In agreement with the overexpression of immune checkpoint genes, RNA-sequencing suggested a tolerogenic TME including the presence of Tregs (FOXP3) and particularly M2-macrophages (CD163). Similarly, CD163 was previously reported significantly up-regulated in EBV+ PCNSL compared to EBV counterparts [21]. Deconvolution of bulk RNASeq datasets in this study further revealed higher M2-macrophages, Treg, monocyte and mast cell fractions in EBV+ PCNSL. This is in agreement with other EBV-related lymphomas (e.g. Hodgkin), where immune evasion via a tolerogenic TME contributes to virus-driven lymphomagenesis [55].

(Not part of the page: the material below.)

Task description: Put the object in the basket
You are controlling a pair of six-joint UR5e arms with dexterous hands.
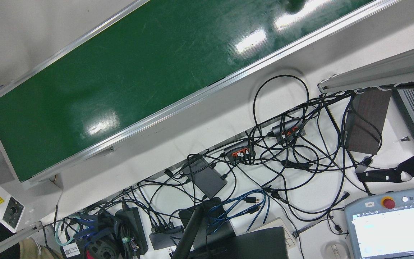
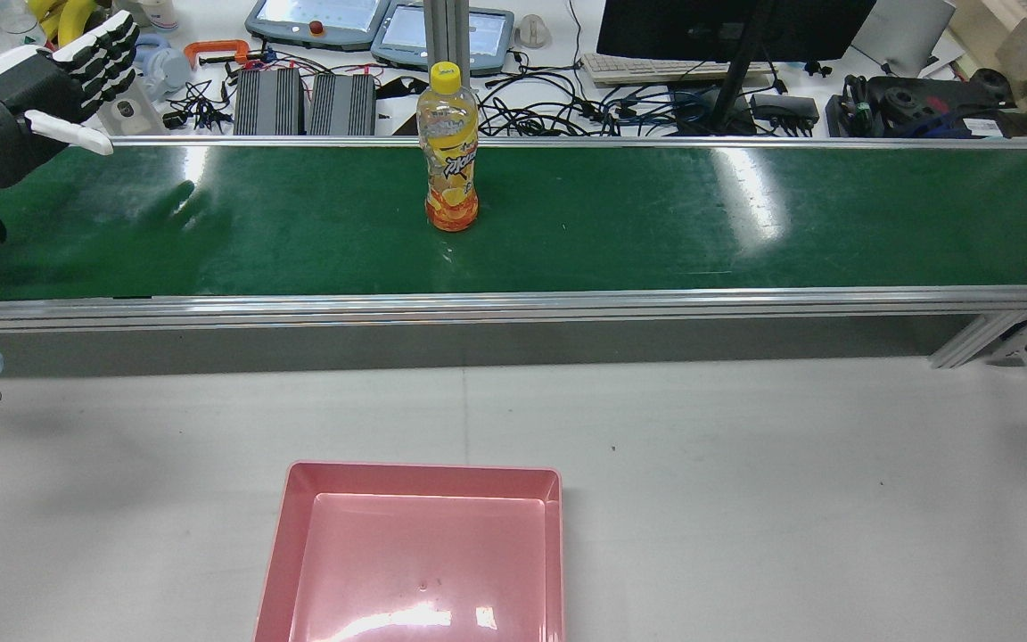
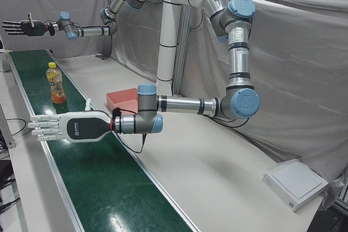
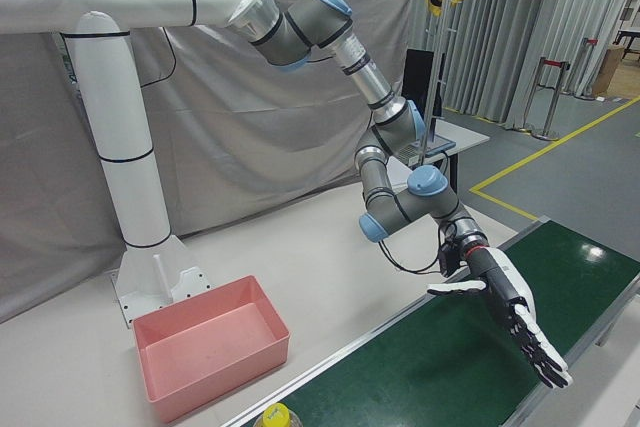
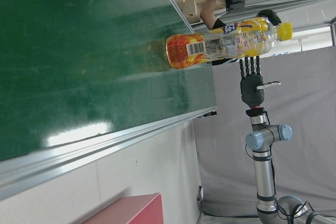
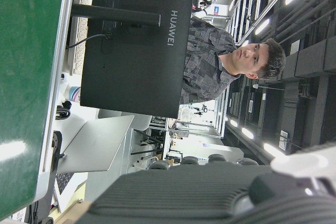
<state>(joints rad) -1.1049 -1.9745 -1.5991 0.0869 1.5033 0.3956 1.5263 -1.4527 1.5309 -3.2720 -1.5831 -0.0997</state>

Limitations of this study include the cohort size, which reflects the rarity of EBV+ PCNSL and/or the lack of tissue availability. However, sequencing studies in more prevalent EBV disease enrolled similar or even lower case numbers [7, 11, 20, 32, 67]. Germline controls were also not available for the entire cohort, which was addressed with a rigorous filtering approach based on recurrent and previously reported alterations. Supplemented, previously described paired cases were processed using different workflows, which will have introduced batch effects. Yet high similarity to in-house paired samples including detection of recurrent SOCS1 and NOTCH alterations additionally supported our findings. Strengths of this study include the integrated WES/RNASeq approach, which led to the identification of novel variants and markers in EBV+ PCNSL (e.g., SOCS1, NOTCH1, CD70) and suggested a tolerogenic TME. In addition to insights into the pathomechanism of this rare entity this provides the rational for the exploration and development of new targeted therapies. This is particularly important as many EBV+ patients are unable to tolerate aggressive methotrexate-based polychemotherapy resulting in an inferior outcome. Previous functional studies together with bioinformatic scores provide a good body of evidence for the likely functional relevance and/or targetability of identified alterations. Yet further in vitro and in vivo characterization should be considered in future studies to allow rapid translation of our findings from bench to bedside. Additionally, a future immunogenomics approach (e.g. HLA typing, neoepitope prediction with subsequent experimental validation) could allow us to identify further targets for immunotherapy.

Conclusions

The genetic landscape of EBV+ PCNSL is largely shaped by aSHM although tumors lacked variants characteristic of EBV disease. Lymphomas frequently harbored SNVs in the JAK/STAT and NOTCH signaling pathways while CNVs point to impaired antiviral defense mechanisms. Transcriptional profiling revealed two distinct expression clusters, which shared robust expression of immune checkpoint genes including CD70 and IL1R2. Correspondingly deconvolution of bulk RNASeq data suggested a tolerogenic tumor microenvironment. Findings pave the avenue for the (pre-)clinical evaluation of several targeted therapies including JAK/STAT and NOTCH inhibition as well as CD70-directed treatments.